Whenever a line in the material below contains "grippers", copy that line.
── Records for processing
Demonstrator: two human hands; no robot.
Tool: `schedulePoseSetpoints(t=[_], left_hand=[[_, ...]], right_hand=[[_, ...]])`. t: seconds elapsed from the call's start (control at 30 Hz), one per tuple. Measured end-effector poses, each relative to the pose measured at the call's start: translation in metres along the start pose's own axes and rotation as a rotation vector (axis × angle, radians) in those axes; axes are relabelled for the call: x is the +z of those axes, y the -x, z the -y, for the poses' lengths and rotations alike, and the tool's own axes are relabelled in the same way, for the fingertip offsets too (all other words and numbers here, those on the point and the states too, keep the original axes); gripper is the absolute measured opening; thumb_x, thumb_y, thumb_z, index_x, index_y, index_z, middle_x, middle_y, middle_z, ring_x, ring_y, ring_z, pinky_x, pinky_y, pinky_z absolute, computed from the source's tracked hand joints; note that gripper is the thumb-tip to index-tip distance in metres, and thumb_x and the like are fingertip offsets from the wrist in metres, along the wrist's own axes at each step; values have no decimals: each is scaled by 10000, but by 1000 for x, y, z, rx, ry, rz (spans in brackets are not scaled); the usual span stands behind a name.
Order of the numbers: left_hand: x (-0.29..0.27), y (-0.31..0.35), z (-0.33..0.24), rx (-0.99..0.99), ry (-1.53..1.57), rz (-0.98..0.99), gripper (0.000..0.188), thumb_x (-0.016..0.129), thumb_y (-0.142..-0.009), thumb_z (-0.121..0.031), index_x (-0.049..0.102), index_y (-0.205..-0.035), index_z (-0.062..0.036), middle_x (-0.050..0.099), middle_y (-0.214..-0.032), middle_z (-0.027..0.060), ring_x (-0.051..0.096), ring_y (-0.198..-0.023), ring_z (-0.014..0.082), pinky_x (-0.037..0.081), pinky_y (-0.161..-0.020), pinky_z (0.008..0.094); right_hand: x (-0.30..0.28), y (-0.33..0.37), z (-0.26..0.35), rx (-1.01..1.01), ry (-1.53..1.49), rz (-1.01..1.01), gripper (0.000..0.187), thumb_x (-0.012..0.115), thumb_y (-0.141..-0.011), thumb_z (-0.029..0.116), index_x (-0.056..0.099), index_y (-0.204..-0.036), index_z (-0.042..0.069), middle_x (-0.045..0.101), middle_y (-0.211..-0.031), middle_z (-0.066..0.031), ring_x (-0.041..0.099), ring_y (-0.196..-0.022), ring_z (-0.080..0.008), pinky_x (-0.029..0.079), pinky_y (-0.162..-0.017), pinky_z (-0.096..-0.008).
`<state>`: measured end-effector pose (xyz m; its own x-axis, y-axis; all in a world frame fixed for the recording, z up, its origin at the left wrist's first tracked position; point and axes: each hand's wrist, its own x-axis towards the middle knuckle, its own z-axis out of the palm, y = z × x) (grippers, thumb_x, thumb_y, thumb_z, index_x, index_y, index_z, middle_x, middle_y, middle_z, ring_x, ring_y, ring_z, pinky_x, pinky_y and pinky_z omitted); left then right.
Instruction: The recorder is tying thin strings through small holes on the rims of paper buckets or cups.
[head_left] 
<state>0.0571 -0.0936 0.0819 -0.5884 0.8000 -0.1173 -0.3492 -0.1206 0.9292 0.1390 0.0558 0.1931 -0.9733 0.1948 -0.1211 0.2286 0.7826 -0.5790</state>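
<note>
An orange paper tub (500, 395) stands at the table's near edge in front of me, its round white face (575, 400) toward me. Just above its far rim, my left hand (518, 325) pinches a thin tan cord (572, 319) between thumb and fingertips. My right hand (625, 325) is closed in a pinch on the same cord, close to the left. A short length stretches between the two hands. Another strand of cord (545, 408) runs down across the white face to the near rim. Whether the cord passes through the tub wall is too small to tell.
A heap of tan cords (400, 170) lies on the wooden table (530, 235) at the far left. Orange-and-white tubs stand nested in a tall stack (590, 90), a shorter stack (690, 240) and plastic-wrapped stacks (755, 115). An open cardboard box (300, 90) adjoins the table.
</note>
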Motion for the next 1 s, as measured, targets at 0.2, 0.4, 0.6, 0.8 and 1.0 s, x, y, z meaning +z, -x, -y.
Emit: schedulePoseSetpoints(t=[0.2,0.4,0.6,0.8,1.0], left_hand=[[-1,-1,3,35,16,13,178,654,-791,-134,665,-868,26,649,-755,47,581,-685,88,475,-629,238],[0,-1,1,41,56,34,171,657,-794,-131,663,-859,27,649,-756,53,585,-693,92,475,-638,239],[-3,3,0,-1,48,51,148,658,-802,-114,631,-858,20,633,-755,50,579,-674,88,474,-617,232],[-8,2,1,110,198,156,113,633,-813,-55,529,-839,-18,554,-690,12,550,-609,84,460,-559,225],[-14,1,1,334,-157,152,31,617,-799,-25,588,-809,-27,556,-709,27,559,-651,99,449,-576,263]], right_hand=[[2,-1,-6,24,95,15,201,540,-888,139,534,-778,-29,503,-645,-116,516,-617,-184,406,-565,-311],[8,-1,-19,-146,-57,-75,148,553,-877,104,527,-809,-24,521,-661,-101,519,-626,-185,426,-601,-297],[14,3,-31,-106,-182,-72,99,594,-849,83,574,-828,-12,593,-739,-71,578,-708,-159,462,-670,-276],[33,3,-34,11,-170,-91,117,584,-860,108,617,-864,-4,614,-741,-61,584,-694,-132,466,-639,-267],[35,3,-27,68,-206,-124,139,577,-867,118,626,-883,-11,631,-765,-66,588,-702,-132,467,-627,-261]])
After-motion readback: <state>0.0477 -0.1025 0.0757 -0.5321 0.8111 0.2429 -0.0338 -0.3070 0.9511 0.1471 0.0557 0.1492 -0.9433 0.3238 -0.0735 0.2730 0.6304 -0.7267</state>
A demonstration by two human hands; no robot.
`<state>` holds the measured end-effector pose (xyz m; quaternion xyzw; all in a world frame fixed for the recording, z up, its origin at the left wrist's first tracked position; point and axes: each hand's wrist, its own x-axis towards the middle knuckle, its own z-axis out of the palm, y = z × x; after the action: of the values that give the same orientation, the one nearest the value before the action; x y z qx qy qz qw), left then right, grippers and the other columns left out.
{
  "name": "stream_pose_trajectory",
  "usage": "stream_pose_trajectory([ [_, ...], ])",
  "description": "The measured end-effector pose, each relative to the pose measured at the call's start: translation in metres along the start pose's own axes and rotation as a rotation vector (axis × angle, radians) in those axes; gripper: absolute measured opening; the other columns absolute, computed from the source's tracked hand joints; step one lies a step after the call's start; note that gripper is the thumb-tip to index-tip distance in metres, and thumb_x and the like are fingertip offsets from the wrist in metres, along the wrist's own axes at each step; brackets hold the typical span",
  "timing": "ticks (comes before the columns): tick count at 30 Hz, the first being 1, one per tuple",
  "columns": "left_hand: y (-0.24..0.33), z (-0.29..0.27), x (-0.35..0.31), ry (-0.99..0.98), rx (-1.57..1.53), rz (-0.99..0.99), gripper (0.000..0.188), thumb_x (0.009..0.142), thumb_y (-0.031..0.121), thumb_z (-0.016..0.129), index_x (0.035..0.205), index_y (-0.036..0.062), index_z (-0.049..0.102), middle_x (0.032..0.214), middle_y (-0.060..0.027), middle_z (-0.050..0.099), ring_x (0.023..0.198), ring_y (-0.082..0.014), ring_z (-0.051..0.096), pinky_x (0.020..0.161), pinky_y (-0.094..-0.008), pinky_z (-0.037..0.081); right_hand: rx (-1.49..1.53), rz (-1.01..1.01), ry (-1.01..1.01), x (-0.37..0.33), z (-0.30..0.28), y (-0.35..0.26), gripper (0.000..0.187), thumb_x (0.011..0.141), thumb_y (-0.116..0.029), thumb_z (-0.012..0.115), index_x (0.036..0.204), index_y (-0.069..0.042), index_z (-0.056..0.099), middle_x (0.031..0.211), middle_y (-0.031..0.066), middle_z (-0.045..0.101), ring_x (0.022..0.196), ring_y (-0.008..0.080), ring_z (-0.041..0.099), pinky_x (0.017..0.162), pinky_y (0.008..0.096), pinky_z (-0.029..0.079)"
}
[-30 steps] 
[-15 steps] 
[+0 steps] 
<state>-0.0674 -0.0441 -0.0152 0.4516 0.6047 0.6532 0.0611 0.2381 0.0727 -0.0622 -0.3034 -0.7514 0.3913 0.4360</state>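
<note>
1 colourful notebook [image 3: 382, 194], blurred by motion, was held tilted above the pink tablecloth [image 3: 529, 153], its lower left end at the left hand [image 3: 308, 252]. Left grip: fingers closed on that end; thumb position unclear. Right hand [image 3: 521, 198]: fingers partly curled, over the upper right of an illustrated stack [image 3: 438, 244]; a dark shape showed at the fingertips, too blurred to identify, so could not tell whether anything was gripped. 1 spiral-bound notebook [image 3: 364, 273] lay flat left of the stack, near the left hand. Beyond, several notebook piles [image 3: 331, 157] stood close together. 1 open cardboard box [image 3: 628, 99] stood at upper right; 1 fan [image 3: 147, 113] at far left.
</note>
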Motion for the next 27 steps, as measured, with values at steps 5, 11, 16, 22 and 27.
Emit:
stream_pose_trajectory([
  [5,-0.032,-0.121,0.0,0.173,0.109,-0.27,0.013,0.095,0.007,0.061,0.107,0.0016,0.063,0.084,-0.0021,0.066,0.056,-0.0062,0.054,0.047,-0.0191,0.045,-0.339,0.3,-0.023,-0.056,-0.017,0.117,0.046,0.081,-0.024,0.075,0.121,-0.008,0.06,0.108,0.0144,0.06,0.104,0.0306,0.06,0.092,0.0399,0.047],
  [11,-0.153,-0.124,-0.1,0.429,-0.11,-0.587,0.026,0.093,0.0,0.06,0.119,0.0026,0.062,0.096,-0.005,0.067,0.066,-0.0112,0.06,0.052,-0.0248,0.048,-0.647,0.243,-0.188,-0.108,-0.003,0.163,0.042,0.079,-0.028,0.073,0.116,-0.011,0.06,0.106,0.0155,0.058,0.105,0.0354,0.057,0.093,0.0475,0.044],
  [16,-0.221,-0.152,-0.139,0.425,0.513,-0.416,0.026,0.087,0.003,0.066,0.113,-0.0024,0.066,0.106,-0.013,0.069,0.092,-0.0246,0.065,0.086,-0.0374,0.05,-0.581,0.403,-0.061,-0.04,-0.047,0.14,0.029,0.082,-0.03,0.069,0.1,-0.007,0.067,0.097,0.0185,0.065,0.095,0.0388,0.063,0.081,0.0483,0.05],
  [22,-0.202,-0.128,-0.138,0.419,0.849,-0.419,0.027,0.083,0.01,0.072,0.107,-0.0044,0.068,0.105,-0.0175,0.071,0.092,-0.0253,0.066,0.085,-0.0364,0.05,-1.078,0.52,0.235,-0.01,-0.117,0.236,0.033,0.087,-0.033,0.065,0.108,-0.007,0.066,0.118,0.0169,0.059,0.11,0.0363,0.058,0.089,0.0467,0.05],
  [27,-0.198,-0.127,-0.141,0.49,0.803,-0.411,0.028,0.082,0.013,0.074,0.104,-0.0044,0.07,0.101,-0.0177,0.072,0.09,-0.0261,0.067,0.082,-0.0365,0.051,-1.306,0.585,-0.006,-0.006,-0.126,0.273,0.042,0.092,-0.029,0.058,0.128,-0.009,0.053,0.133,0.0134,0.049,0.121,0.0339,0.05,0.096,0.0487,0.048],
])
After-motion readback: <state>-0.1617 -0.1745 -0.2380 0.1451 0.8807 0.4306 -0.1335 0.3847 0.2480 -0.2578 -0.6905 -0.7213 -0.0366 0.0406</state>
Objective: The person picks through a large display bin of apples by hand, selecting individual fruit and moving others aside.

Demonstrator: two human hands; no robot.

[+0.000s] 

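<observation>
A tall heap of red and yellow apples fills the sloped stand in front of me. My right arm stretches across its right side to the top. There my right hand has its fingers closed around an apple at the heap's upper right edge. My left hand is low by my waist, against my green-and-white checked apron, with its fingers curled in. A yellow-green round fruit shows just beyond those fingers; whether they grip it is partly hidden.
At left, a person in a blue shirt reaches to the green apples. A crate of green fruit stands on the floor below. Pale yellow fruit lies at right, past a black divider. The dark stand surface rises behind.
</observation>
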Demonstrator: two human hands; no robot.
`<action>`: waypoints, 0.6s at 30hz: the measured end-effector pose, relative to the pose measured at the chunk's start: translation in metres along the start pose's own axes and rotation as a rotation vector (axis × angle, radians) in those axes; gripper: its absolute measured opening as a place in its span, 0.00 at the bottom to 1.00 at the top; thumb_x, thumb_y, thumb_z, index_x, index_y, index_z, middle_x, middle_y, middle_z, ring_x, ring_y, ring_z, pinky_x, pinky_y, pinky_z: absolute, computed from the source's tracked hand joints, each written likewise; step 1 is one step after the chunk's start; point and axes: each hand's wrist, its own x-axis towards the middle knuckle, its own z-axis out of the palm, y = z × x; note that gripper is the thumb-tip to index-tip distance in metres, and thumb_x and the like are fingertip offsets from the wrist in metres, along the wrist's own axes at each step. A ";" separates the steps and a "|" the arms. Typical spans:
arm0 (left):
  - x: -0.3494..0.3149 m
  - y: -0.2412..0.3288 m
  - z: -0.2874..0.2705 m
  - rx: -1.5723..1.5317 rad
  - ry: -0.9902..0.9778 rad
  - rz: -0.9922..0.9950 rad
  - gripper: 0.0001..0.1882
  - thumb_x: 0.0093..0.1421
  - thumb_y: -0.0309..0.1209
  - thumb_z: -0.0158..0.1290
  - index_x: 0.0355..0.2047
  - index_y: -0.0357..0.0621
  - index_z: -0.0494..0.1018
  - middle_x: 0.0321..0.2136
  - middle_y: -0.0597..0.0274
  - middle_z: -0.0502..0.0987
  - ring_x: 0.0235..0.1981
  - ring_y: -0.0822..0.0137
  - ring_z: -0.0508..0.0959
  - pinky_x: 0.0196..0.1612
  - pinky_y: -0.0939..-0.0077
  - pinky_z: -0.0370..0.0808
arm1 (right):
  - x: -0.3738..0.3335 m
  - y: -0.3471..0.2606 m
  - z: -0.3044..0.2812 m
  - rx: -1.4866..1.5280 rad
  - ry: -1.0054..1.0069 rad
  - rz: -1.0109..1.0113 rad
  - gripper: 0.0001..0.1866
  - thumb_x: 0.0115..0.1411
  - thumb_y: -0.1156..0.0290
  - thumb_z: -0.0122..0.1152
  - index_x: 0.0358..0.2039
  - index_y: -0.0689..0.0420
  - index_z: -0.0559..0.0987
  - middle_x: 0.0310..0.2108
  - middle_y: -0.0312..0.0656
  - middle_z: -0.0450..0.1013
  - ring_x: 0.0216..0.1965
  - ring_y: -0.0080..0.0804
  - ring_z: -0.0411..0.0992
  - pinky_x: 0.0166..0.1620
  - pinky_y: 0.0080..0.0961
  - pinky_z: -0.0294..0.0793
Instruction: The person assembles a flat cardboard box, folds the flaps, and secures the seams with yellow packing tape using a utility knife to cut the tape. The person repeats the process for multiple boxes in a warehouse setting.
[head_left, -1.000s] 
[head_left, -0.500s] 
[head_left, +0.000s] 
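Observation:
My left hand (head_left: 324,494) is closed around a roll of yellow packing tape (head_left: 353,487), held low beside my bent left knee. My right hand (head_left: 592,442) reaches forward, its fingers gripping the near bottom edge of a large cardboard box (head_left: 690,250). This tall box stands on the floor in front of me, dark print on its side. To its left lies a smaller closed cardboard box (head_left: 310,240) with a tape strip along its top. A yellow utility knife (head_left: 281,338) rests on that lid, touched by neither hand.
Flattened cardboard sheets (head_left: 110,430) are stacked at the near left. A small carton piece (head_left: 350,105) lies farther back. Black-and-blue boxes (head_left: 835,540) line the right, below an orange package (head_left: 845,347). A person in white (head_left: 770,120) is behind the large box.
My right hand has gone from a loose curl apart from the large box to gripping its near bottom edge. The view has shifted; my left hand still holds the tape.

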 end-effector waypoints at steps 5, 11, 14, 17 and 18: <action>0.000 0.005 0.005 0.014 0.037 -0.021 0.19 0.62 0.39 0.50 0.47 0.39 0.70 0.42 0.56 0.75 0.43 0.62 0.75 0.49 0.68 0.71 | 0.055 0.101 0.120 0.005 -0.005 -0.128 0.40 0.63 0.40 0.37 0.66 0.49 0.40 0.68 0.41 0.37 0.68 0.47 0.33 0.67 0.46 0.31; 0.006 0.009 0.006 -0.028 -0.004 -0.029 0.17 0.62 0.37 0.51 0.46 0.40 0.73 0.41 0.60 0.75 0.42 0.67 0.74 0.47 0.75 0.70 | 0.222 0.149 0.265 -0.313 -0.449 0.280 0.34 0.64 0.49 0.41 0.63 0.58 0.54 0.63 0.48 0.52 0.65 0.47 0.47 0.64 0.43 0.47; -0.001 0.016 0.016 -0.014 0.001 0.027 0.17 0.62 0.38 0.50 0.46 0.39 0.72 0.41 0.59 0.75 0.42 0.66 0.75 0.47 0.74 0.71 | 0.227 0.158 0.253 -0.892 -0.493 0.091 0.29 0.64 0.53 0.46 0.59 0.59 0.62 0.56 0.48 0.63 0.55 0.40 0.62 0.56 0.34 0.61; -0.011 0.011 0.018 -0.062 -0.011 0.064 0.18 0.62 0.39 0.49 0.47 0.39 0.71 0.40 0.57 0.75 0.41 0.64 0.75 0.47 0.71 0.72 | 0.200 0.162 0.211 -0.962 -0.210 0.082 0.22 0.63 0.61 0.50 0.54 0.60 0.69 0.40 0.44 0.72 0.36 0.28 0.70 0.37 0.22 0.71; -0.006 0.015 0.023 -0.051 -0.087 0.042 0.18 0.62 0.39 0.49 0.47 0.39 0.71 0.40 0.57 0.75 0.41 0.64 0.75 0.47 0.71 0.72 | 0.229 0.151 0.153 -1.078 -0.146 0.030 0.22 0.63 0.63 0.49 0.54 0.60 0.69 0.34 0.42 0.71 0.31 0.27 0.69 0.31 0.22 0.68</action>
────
Written answer —
`<state>`: measured end-effector pose (xyz m; its own x-axis, y-axis; all in a world frame fixed for the recording, z up, its origin at the left wrist's first tracked position; point and axes: each hand's wrist, its own x-axis towards the middle knuckle, its own z-axis out of the palm, y = z × x) (grippers, thumb_x, thumb_y, thumb_z, index_x, index_y, index_z, middle_x, middle_y, middle_z, ring_x, ring_y, ring_z, pinky_x, pinky_y and pinky_z omitted); left then right.
`<state>` holds the measured end-effector pose (xyz m; quaternion xyzw; all in a world frame fixed for the recording, z up, its origin at the left wrist's first tracked position; point and axes: each hand's wrist, its own x-axis towards the middle knuckle, its own z-axis out of the palm, y = z × x; after the action: of the values that give the same orientation, the one nearest the value before the action; x y z qx qy qz qw), left then right, grippers and the other columns left out.

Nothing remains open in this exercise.